I've been trying to better understand this problem I was having where sometimes
a formerly NFS-exported mountpoint becomes unmountable (after nfsd stop).
I finally traced it to a leaked filedescriptor that was allocated from
nfsd4_open()->nfsd4_process_open2()->nfs4_get_vfs_file()->nfsd_open().

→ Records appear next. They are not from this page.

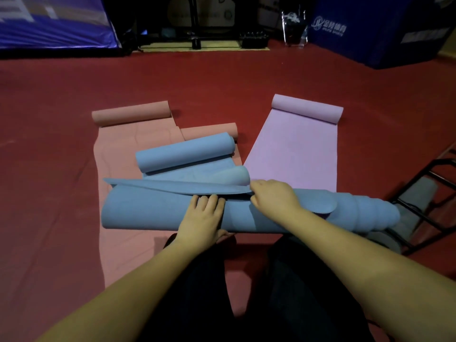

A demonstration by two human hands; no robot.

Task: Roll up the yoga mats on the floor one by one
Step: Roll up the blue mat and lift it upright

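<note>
left arm: bare forearm reaching forward from lower left
left hand: palm down, fingers straight and together, pressing flat on the blue roll (thumb tucked under near edge)
right arm: bare forearm coming in from lower right, crossing over the roll
right hand: knuckles up, fingers curled, grip on the loose blue flap (fingertips hidden)
</note>
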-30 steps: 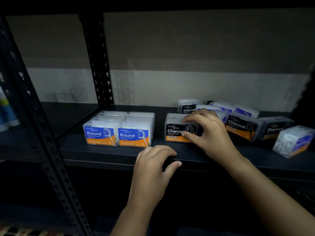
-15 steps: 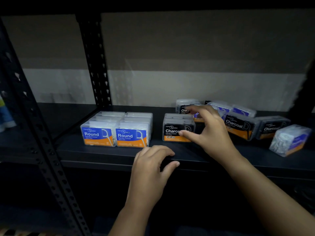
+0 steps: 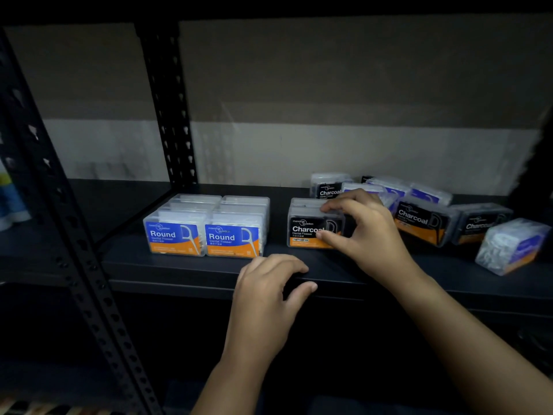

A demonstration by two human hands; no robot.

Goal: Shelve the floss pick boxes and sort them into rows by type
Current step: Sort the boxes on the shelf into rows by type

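Observation:
Two neat rows of blue "Round" floss boxes (image 3: 203, 235) stand on the dark shelf (image 3: 185, 268). Right of them stands a black "Charcoal" box (image 3: 305, 227) with another behind it. My right hand (image 3: 363, 232) grips that front Charcoal box, thumb on its face and fingers over its top right corner. My left hand (image 3: 266, 295) rests curled on the shelf's front edge, holding nothing. To the right lies a loose pile: a Charcoal box (image 3: 419, 221), a second one (image 3: 478, 224), a tilted blue box (image 3: 508, 247), and several more at the back (image 3: 389, 187).
A black perforated upright (image 3: 167, 109) stands at the back left of the Round boxes, and a slanted post (image 3: 59, 223) crosses the left foreground. The wall behind is pale. A bottle-like object (image 3: 10, 202) shows on the far left.
My right hand drew back from reaching toward the rear pile and now closes its fingers over the front Charcoal box. My left hand stayed on the shelf edge.

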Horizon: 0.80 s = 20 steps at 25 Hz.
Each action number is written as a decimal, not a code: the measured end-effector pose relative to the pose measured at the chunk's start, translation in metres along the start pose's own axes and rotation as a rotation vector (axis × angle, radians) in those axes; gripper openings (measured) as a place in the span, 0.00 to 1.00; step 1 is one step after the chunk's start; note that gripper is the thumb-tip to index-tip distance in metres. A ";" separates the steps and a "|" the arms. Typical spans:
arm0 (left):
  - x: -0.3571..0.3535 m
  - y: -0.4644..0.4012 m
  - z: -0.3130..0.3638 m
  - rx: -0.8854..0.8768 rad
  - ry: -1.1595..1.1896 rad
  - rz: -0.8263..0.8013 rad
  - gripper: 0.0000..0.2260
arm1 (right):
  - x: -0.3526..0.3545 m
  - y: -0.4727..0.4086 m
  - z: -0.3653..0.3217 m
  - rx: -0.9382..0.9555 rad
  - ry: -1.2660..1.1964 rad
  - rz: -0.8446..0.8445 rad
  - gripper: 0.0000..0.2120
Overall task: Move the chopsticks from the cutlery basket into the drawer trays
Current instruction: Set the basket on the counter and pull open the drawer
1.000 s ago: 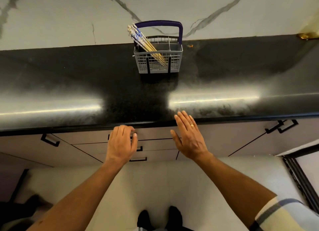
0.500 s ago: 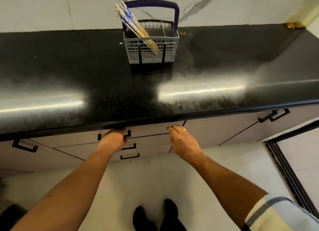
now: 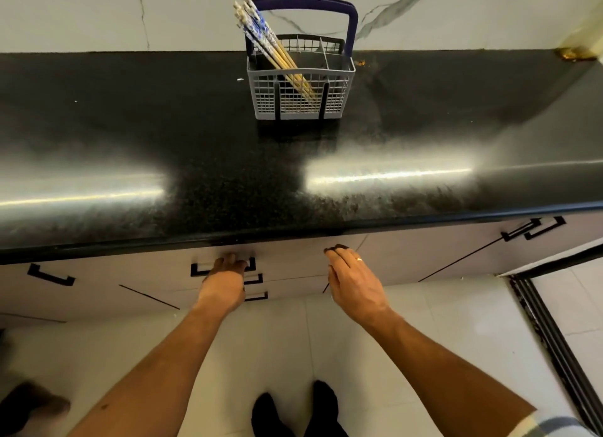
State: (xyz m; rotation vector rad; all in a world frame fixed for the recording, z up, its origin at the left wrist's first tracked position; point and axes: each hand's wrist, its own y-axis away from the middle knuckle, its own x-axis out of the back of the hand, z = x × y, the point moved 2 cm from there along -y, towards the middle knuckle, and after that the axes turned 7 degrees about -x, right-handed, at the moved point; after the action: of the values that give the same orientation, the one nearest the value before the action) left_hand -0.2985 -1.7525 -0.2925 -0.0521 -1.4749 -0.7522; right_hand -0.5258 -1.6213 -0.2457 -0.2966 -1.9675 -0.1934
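- Chopsticks [image 3: 277, 58] stand bundled in the cutlery basket [image 3: 300, 90], far beyond both sets of fingertips, at the back of the counter; their long axis leans, patterned blue-and-white tops up and to the left, plain tips down to the right inside the grid wall.
- Left hand [image 3: 225, 280], nearest, reaches palm down to the top drawer handle [image 3: 222, 267]; its fingers [image 3: 230, 260] curl over the black bar and grip it, with two more handles stacked just below the knuckles.
- Right hand [image 3: 354, 283] hangs just right of that, fingers [image 3: 339, 257] loosely bent and holding nothing; its tips lie at the drawer front [image 3: 293, 260] beneath the counter lip, and I cannot tell whether they touch it. A ring shows on one finger.
- The drawer looks closed; no trays are in view.
- Black countertop [image 3: 228, 143] overhangs just past the fingertips, lying between the hands and the basket.
- The basket's dark blue handle [image 3: 306, 6] arches over the chopsticks, against the marble wall [image 3: 98, 12].
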 end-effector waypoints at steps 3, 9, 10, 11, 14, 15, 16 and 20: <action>-0.012 0.015 0.001 -0.001 0.009 0.042 0.23 | -0.001 0.011 0.005 0.096 0.044 0.098 0.18; -0.026 0.049 0.008 0.024 0.075 0.163 0.19 | 0.012 0.015 0.006 0.175 0.091 0.206 0.21; -0.033 0.063 0.011 0.031 0.082 0.179 0.18 | 0.014 0.017 0.006 0.177 0.088 0.184 0.20; -0.041 0.078 0.012 0.025 0.073 0.194 0.18 | 0.016 0.022 0.007 0.185 0.084 0.146 0.19; -0.060 0.120 0.011 -0.055 0.086 0.176 0.19 | 0.018 0.056 0.010 0.224 0.096 0.060 0.18; -0.066 0.132 0.009 -0.086 0.085 0.193 0.20 | 0.019 0.070 0.011 0.231 0.099 0.049 0.19; -0.068 0.144 0.008 -0.104 0.108 0.184 0.19 | 0.020 0.084 0.012 0.233 0.095 0.045 0.19; -0.063 0.196 0.013 -0.234 0.324 0.249 0.09 | 0.016 0.129 0.015 0.249 0.068 0.021 0.18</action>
State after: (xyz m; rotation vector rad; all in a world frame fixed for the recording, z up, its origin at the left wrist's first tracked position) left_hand -0.2102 -1.5684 -0.2676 -0.2745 -1.0452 -0.6895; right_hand -0.5069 -1.4919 -0.2375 -0.1460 -1.8967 0.0549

Also together with it we see leaked credentials allocated along the same path from
fh_verify() and groups allocated from svcauth_unix_accept()->groups_alloc() that
are presumably used by the credentials.
Unfortunately I was not able to make total sense out of the state handling in nfsd,
but it's clear that one of the file descriptors inside struct nfs4_file is
lost. I added a patch like this (always a good idea, so surprised it was not
there already):
@@ -271,6 +274,9 @@ static void nfsd4_free_file_rcu(struct rcu_head *rcu)
{
struct nfs4_file *fp = container_of(rcu, struct nfs4_file, fi_rcu);
+ WARN_ON(fp->fi_fds[0]);
+ WARN_ON(fp->fi_fds[1]);
+ WARN_ON(fp->fi_fds[2]);
kmem_cache_free(file_slab, fp);
}
And when the problem is hit, I am also triggering (Always this one which is fd[1])
[ 3588.143002] ------------[ cut here ]------------
[ 3588.143662] WARNING: CPU: 5 PID: 9 at /home/green/bk/linux/fs/nfsd/nfs4state.c:278 nfsd4_free_file_rcu+0x65/0x80 [nfsd]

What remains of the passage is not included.